Il sale rosa dell’Himalaya, spesso soltanto sale rosa o sale himalayano, è un salgemma (o sale di roccia o halite) proveniente perlopiù dal Pakistan (la gran parte del sale rosa commercializzato proviene dall’estrazione effettuata nella miniera di sale di Khewra, la seconda miniera salina del mondo. La commercializzazione nei Paesi occidentali è relativamente recente ed è avvenuta grazie ad alcune compagnie europee, nordamericane e australiane.
In Rete se ne magnificano le doti perché si tratterebbe di un prodotto naturale dall’elevata valenza salutistica; molte fonti non mancano di rimarcare che, oltre al cloruro di sodio, nel sale rosa dell’Himalaya sono presenti altri 84 oligoelementi e sali minerali. Non meno importante sarebbe il fatto che la lavorazione è ancora effettuata in modo artigianale (raccolta manuale, selezione, lavaggio con acqua pura, macinatura con pietra e imballaggio) senza alcun processo di raffinazione.
Se nei Paesi occidentali viene commercializzato per scopi culinari, in Oriente non mancano i suoi usi nell’ambito della medicina ayurvedica.
Oltre agli utilizzi gastronomici e medicinali, in pezzature più grandi il sale rosa dell’Himalaya viene utilizzato per la costruzione di oggetti d’arredamento (sculture, lampade ecc.).
Il sale rosa utilizzato in cucina può essere fino o grosso; il colore va dal rosa molto chiaro al rosa arancio (a causa della diversità del contenuto di ferro).
Sale rosa dell’Himalaya: quali proprietà e benefici avrebbe?
Fra i vari sali alimentari che vengono commercializzati, quello rosa è considerato uno dei più pregiati e, come accennavamo in apertura, molti ne magnificano le grandi valenze nutrizionali e salutistiche; il sale rosa dell’Himalaya, infatti, sarebbe in grado di:
- riequilibrare il pH naturale
- depurare l’intestino dalle tossine
- eliminare le impurità cutanee (lo si commercializza anche sotto forma di crema per effettuare il peeling; come sale da bagno, come prodotto anticellulite)
- favorire l’igiene dentale e quella orale (viene commercializzato sotto forma di soluzione idrosalina)

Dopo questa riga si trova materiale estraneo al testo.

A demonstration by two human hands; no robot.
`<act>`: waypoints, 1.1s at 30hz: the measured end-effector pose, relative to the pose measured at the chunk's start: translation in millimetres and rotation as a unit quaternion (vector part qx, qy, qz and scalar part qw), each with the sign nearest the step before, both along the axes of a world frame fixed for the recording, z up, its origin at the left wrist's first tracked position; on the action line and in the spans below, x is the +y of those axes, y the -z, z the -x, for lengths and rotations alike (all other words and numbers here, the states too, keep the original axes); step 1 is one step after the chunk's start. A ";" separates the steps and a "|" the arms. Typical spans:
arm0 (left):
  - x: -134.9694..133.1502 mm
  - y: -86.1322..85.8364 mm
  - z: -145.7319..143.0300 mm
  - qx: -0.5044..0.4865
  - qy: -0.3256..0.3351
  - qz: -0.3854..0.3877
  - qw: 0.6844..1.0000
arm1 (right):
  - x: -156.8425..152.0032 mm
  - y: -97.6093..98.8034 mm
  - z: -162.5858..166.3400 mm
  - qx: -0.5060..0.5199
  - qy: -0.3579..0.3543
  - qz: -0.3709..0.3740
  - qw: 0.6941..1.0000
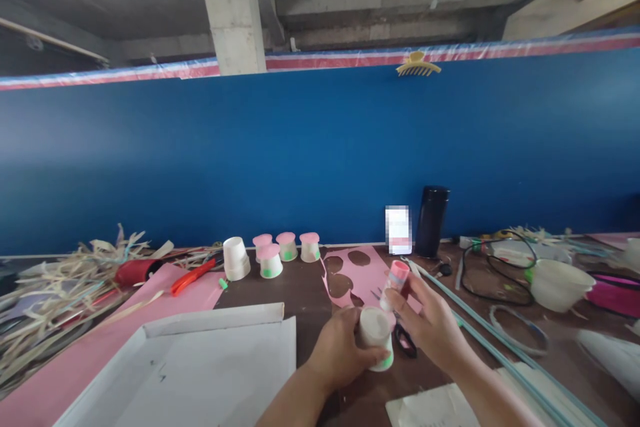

e molto altro ancora (trattamento di patologie da raffreddamento, disturbi della concentrazione ecc.).
Insomma, un vero toccasana che a detta dei suoi estimatori sarebbe uno dei prodotti meno contaminati dall’inquinamento ambientale perché ricavato da zone dove l’uomo non è intervenuto in maniera pesante con le sue costruzioni; un sale, in definitiva, più puro di quello marino che proviene invece da una fonte, il mare, sicuramente più inquinata.

Sale rosa dell’Himalaya
Come stanno davvero le cose?
In realtà, le cose sono meno idilliache di come molti siti ottimisticamente riportano; basti ricordare che le miniere da dove viene estratto il sale rosa dell’Himalaya sono un sito turistico molto importante che viene visitato da centinaia di migliaia di persone ogni anno.
È bene poi sapere che, contrariamente a quanto molte fonti riportano, l’estrazione del salgemma non è manuale, ma viene effettuata industrialmente (esplosivi, escavatori) come avviene in tutte le miniere di sale più importanti a livello mondiale.
Per quanto riguarda la sua composizione, a ben vedere il sale rosa dell’Himalaya contiene poco meno del 2% di oligoelementi diversi dal cloruro di sodio, una percentuale che non si discosta poi molto da quella di altri sali utilizzati per scopi gastronomici e che non è grado di giustificare chissà quali proprietà salutistiche.
Peraltro, se è vero che nel sale himalayano sono presenti tanti minerali, uno di quelli che manca è lo iodio, un deficit che per esempio ne impedisce la commercializzazione in India, Paese nel quale è ammessa soltanto la vendita di sale iodato.
In conclusione, non esistono ragioni né alimentari né salutistiche per preferire il sale rosa dell’Himalaya a un comune sale marino addizionato di iodio.